In the process of preparing the graph, a more comprehensive data frame is generated by removing the previous filter on danceability, allowing all available data to be included.

# Added a scatter plot with 2D density contours and custom styling.
ggplot(spoty_dance_heat, aes(x = bpm, y = danceability)) +
  geom_point(color="#25d865") + 
  geom_density_2d(color="yellow", linewidth=0.7) +
  scale_x_continuous(limits = c(70, 190), breaks = seq(0, 200, by = 10) ) + 
  scale_y_continuous(limits = c(40, 100), breaks = seq(0, 180, by = 10)) + 
  theme(
        panel.background = element_rect(fill = "#2f2f2f",
        color = NA),
        plot.background = element_rect(fill = "gray90",
        color = NA)
    )

5. Act Phase

As a result of the data examination and analysis, the following recommendations have been developed:

  • When the 2023 data was examined, it was found that the 10 most streamed songs on Spotify are similar to those on Deezer. However, a slight similarity was observed with the Apple Music application. On the other hand, a close resemblance can be established between Spotify and Shazam, with 6 songs appearing in both platforms’ charts, while the remaining 4 songs were not present in Shazam’s chart. Based on these findings, it can be inferred that Spotify and Deezer users may exhibit similar behaviors due to their preference for similar songs. By closely examining Deezer’s operations, various benchmarks can be created. Additionally, exploring the countries where both applications are most widely used and analyzing the gender distribution of their users may reveal further similarities. This understanding can be used to better comprehend users’ preferences and expectations.

  • When the songs with high danceability were examined, it was observed that these songs are not necessarily in high tempos. In other words, no clear and strong relationship was found between BPM and danceability. This suggests that users evaluate elements other than tempo when assessing a song’s danceability. Interestingly, no songs with a danceability score of 85 or above were found to have a BPM above 150. However, songs with a danceability score between 80-100 were observed to have a BPM in the range of 100 to 150. This indicates that users still expect songs to have a certain tempo to be considered danceable.
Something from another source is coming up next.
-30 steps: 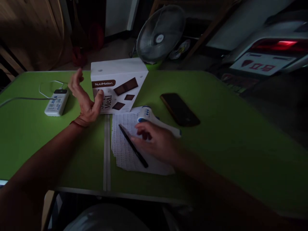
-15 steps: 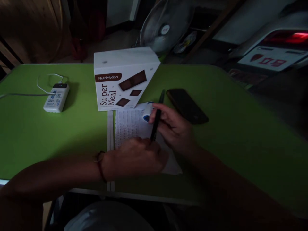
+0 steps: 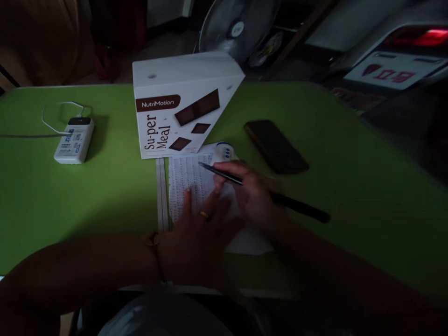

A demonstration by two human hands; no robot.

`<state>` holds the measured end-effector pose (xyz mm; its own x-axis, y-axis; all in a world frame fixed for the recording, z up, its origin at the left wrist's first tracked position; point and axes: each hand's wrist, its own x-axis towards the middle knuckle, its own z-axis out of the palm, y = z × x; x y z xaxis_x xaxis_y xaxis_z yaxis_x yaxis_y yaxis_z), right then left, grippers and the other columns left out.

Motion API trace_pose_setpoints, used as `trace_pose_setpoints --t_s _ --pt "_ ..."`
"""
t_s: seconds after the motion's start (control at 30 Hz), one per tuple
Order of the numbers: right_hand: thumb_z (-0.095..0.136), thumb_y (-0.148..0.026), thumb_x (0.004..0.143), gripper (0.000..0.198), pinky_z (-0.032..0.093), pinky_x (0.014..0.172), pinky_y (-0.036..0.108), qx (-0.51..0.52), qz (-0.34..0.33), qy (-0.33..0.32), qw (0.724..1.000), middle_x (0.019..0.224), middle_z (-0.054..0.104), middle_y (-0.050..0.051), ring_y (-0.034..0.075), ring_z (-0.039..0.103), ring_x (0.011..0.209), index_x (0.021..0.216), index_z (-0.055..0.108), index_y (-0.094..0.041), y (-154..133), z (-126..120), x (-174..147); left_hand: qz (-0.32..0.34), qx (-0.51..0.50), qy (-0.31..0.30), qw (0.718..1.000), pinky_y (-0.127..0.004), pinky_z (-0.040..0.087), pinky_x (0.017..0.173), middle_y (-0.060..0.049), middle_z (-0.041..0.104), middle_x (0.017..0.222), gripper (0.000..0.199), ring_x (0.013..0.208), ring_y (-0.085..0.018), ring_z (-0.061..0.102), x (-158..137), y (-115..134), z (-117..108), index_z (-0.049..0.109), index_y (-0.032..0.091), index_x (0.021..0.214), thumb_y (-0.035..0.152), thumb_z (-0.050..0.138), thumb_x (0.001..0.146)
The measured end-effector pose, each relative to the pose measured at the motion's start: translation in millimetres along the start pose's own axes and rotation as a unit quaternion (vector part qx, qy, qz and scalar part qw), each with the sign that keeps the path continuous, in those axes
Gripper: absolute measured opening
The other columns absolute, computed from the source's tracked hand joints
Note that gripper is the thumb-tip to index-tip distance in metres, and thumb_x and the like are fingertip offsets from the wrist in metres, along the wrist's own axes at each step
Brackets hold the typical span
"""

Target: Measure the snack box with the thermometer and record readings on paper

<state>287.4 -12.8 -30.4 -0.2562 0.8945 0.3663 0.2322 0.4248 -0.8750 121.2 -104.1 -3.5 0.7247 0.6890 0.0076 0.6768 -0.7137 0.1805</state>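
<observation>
My right hand [image 3: 257, 196] is closed around a long black pen [image 3: 303, 206]. The pen slants over the paper, its tip to the upper left and its thick dark end out past the wrist to the right. My left hand [image 3: 199, 233], a ring on one finger, spreads its fingers over the sheet of paper [image 3: 184, 175], which has rows of small writing. Whether the pen tip touches the sheet I cannot tell. A small white-and-blue object [image 3: 224, 151] lies at the sheet's top, just beyond my right fingers.
A white NutriMotion box [image 3: 157, 130] stands at the paper's far edge on the green table [image 3: 115, 186]. Right of it lies a dark phone [image 3: 276, 147]. A white power bank [image 3: 74, 142] with cables is at the left. Behind the table stands a fan [image 3: 238, 30].
The pen has swung from near upright to a low slant in my right hand. My left hand, closed at the pen's lower end before, has opened flat over the paper.
</observation>
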Motion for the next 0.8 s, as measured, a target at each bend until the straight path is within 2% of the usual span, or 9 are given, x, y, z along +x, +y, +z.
trace_pose_setpoints --t_s 0.07,0.17,0.27,0.37,0.5,0.63,0.7,0.8 --pt "0.052 -0.042 0.096 0.029 0.057 0.073 0.039 0.032 0.056 -0.01 0.998 0.076 0.067 0.001 0.02 0.066 0.074 0.098 0.078 -0.027 -14 9 0 -0.008 -0.011 -0.007 1.0 -0.08 0.016 0.12 -0.026 0.014 0.175 0.125 0.162 -0.051 0.004 1 0 -1 0.021 0.01 0.167 0.094 0.05 0.08" --pt "0.063 -0.03 0.084 0.015 0.057 0.069 0.034 0.001 0.103 -0.01 0.995 0.079 0.073 0.001 0.02 0.069 0.075 0.088 0.078 -0.028 -25 14 6 -0.008 -0.01 -0.027 1.0 -0.081 0.014 0.12 -0.025 0.012 0.175 0.127 0.161 -0.051 0.007 3 2 -4 0.015 0.01 0.169 0.092 0.053 0.08" --pt "0.066 -0.026 0.075 0.014 0.054 0.061 0.033 -0.032 0.107 0.006 0.994 0.081 0.076 0.001 0.019 0.068 0.07 0.084 0.076 -0.027 -23 14 10 -0.001 0.004 -0.027 1.0 -0.082 0.016 0.119 -0.024 0.012 0.176 0.125 0.161 -0.05 0.011 4 2 -6 0.015 0.008 0.168 0.092 0.05 0.082" --pt "0.065 -0.027 0.075 0.011 0.051 0.056 0.033 -0.047 0.114 0.026 0.992 0.071 0.071 0.001 0.018 0.062 0.061 0.083 0.072 -0.026 -18 14 11 -0.003 0.022 -0.016 1.0 -0.081 0.022 0.119 -0.023 0.014 0.175 0.122 0.161 -0.049 0.012 4 3 -8 0.018 0.01 0.168 0.092 0.047 0.084" --pt "0.063 -0.025 0.078 0.005 0.055 0.063 0.035 -0.076 0.089 0.037 0.992 0.072 0.071 0.001 0.02 0.066 0.068 0.078 0.068 -0.027 -13 15 10 -0.005 0.029 -0.025 0.999 -0.081 0.022 0.118 -0.024 0.014 0.175 0.123 0.16 -0.053 0.009 5 4 -5 0.02 0.009 0.168 0.092 0.05 0.082" --pt "0.063 -0.024 0.078 0.007 0.054 0.063 0.034 -0.092 0.076 0.024 0.993 0.07 0.071 0.0 0.02 0.065 0.067 0.074 0.066 -0.029 -13 15 10 -0.008 0.045 -0.018 0.999 -0.082 0.02 0.117 -0.023 0.016 0.175 0.115 0.161 -0.053 0.003 5 7 3 0.017 0.013 0.17 0.076 0.062 0.085" --pt "0.063 -0.024 0.078 0.008 0.054 0.062 0.034 -0.091 0.077 0.022 0.993 0.068 0.071 -0.001 0.019 0.064 0.066 0.073 0.066 -0.029 -14 14 9 -0.01 0.043 -0.013 0.999 -0.082 0.018 0.117 -0.024 0.016 0.175 0.12 0.161 -0.053 0.002 4 7 7 0.015 0.013 0.17 0.074 0.068 0.081" --pt "0.062 -0.025 0.078 0.008 0.053 0.062 0.034 -0.086 0.079 0.019 0.993 0.067 0.07 -0.001 0.019 0.064 0.066 0.072 0.066 -0.028 -16 15 9 -0.008 0.034 -0.012 0.999 -0.083 0.016 0.117 -0.026 0.015 0.175 0.133 0.161 -0.053 0.001 4 8 11 0.014 0.011 0.17 0.082 0.07 0.073"
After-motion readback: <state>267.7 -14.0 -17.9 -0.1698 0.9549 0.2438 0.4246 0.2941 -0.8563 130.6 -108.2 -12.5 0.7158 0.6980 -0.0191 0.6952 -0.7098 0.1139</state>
  • In Section 4.3, where the danceability and BPM values were analyzed in greater detail, two important findings were revealed. The top and narrowest ring of the graph can be regarded as the area where the optimal ratio is achieved. This region also showed a high density of songs. Secondly, attention should be paid to the second ring surrounding this area, where songs clustered around 100 and 120 BPM, with danceability values ranging between 70 and 80. By focusing on these two regions, the foundation of a highly danceable song can be identified.

  • When the songs were classified into levels according to their energy and danceability scores, it was found that their distribution is surprisingly similar. This suggests that users evaluate songs in terms of both energy and danceability together.

  • The word cloud created in Section 4.5 revealed unexpected insights. Several words that were not anticipated appeared in the cloud, which was generated by analyzing the track_name column containing only song names. The results can be divided into two groups: “Christmas,” “Spiderman,” and “Spiderverse,” as well as “BTS,” “Metro Boomin,” and “BZRP.” In addition to confirming the continued popularity of Christmas-themed songs, it was clearly seen that collaborations with successful movies have a significant positive impact on songs’ streamings. Even though common words such as “version,” “feat,” and “vol” were excluded, the collaborators involved in these partnerships remain present in the track_name column. This further highlights the importance of popular names like BTS and Metro Boomin, which were prominently featured in the word cloud. This is crucial in understanding their popularity.